Declarative logic sits between the API and SQLAlchemy ORM/SQL database. This allows all API CRUD use cases to be handled consistently and new rules added or changed without having to worry about the order of operations (this is done using a runtime DAG to manage the order of operation) much like a spreadsheet. 

Integration Events

ApiLogicServer explains that this is a 40x improvement over writing logic code by hand. Logic is applied to Attributes (derivations) or Entities (events and constraints). If the logic is a bit more complex, a Python function can be called to complete the processing. ALS can make calls to a Kafka producer, external API systems, or use any of Python libraries (e.g. math, Stripe, Email, etc.) in the function.

If the microservice needs to interface with external systems like Kafka, email, payment system, or business process models like GBTec, the rules engine has a series of event types (early, row, commit, or flush). For example, a flush event is called after all the logic rules have been fired and the data has been written to the ORM (returning auto-increment keys). This would be the point: to call an external system and pass a pre-configured payload.

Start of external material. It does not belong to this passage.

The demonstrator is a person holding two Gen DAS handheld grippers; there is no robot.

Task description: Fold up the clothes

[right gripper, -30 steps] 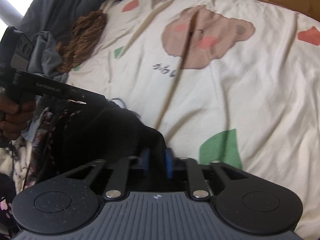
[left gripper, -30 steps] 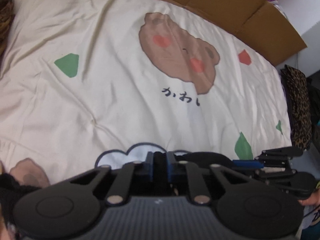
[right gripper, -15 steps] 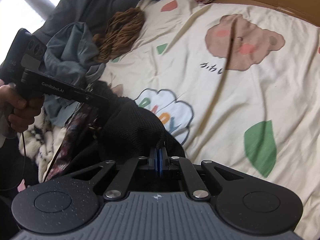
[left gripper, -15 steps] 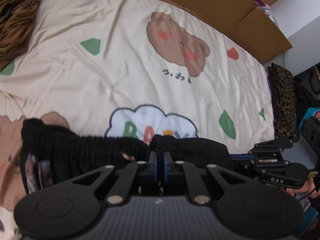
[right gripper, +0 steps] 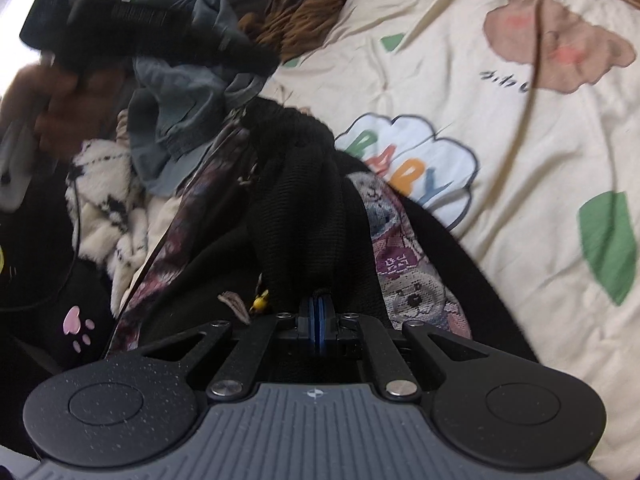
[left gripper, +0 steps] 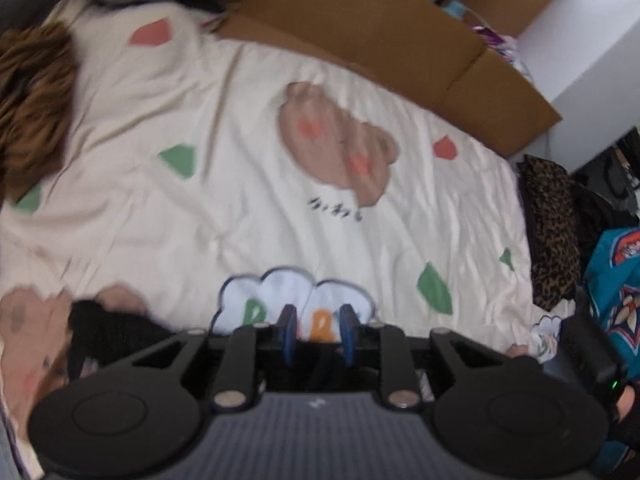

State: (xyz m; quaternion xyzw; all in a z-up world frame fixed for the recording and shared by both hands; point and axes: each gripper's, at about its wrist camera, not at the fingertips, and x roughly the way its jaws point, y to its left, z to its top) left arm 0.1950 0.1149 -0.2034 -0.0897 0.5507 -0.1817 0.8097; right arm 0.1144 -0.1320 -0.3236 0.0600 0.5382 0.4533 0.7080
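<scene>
A black garment [right gripper: 304, 200] with a bear-patterned lining [right gripper: 404, 280] lies bunched at the near edge of the cream printed bedspread [left gripper: 200, 220]. My right gripper [right gripper: 319, 318] is shut on a fold of its black fabric. My left gripper [left gripper: 318, 332] hovers above the bedspread's "BABY" cloud print [left gripper: 296, 296]; its jaws are opening, and only that print shows between the blue pads [left gripper: 288, 330]. Part of the black garment [left gripper: 104, 328] shows to its lower left. In the right wrist view the left gripper [right gripper: 260, 60] is a dark blur at the upper left, held by a hand [right gripper: 68, 104].
A brown knit garment [left gripper: 32, 100] and grey-blue clothes [right gripper: 180, 92] are piled at the bed's left side, beside a white fluffy item [right gripper: 104, 184]. Flattened cardboard [left gripper: 380, 40] lines the far edge. Leopard-print fabric [left gripper: 552, 224] and teal cloth [left gripper: 616, 280] lie off the right edge.
My left gripper has risen, parted its jaws and let go of the black garment. My right gripper closed fully on the black fabric and shifted sideways with it.
</scene>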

These events act like webhooks attached to specific API entities to integrate other systems (e.g., notify order shipment, update payment processing, send an email message, start a business process).

Python
 
    def send_order_to_shipping(row: models.Order, old_row: models.Order, logic_row: LogicRow):
        """ #als: Send Kafka message formatted by OrderShipping RowDictMapper

        Format row per shipping requirements, and send (e.g., a message)

        NB: the after_flush event makes Order.Id available.  Contrast to congratulate_sales_rep().

        Args:
            row (models.Order): inserted Order
            old_row (models.Order): n/a
            logic_row (LogicRow): bundles curr/old row, with ins/upd/dlt logic
        """
        if (logic_row.is_inserted() and row.Ready == True) or \
            (logic_row.is_updated() and row.Ready == True and old_row.Ready == False):
            kafka_producer.send_kafka_message(logic_row=logic_row,
                                              row_dict_mapper=OrderShipping,
                                              kafka_topic="order_shipping",
                                              kafka_key=str(row.Id),
                                              msg="Sending Order to Shipping")
            
    Rule.after_flush_row_event(on_class=models.Order, calling=send_order_to_shipping)


Custom API Endpoints

This is another one of the key features of ApiLogicServer.  Not only will it expose the ORM entities as JSON API endpoints, but the developer can create custom API endpoints to perform specific tasks.  

One example of this is the Ontimize Angular User Interface that is created from the generated API. Ontimize would normally send HTTP requests to their own Java/Swing server.  By exposing a custom endpoint, ApiLogicServer acts like a bridge for all GET, PATCH, POST, and DELETE and returns a formatted JSON response to Ontimize. So all the Ontimize UI features are now supported without having to rewrite the front-end framework.  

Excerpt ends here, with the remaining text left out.